-- Your instructions --
Give the listing again in full, matching it character for character.

━━━━━━━━

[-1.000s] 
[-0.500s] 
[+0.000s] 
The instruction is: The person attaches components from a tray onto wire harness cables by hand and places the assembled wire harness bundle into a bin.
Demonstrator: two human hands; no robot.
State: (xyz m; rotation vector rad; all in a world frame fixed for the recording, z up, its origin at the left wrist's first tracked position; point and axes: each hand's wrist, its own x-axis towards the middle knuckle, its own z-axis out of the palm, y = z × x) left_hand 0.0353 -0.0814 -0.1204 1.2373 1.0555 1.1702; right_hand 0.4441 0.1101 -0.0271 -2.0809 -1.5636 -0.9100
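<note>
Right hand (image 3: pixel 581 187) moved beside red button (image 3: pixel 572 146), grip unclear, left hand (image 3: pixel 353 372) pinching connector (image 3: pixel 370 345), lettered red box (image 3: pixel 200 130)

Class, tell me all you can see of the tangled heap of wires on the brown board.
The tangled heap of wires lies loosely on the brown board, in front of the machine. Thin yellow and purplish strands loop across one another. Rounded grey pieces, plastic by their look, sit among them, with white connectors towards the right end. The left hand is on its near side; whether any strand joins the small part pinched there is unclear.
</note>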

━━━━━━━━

-- Response area --
[-1.000s] 
[-0.500s] 
[+0.000s] 
The instruction is: The person attaches components from a tray onto wire harness cables by hand and places the assembled wire harness bundle into a bin.
Demonstrator: two human hands; no robot.
State: (xyz m; rotation vector rad; all in a world frame fixed for the recording, z up, its origin at the left wrist's first tracked position; point and axes: each hand's wrist, its own x-axis towards the middle knuckle, its own z-axis out of the palm, y = z × x) left_hand 0.0353 -0.0814 -0.1204 1.2373 1.0555 1.1702; right_hand 0.4441 0.1101 -0.0271 -2.0809 -1.5636 -0.9100
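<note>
Right hand (image 3: pixel 581 187) moved beside red button (image 3: pixel 572 146), grip unclear, left hand (image 3: pixel 353 372) pinching connector (image 3: pixel 370 345), lettered red box (image 3: pixel 200 130)

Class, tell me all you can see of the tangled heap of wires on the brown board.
The tangled heap of wires lies loosely on the brown board, in front of the machine. Thin yellow and purplish strands loop across one another. Rounded grey pieces, plastic by their look, sit among them, with white connectors towards the right end. The left hand is on its near side; whether any strand joins the small part pinched there is unclear.
</note>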

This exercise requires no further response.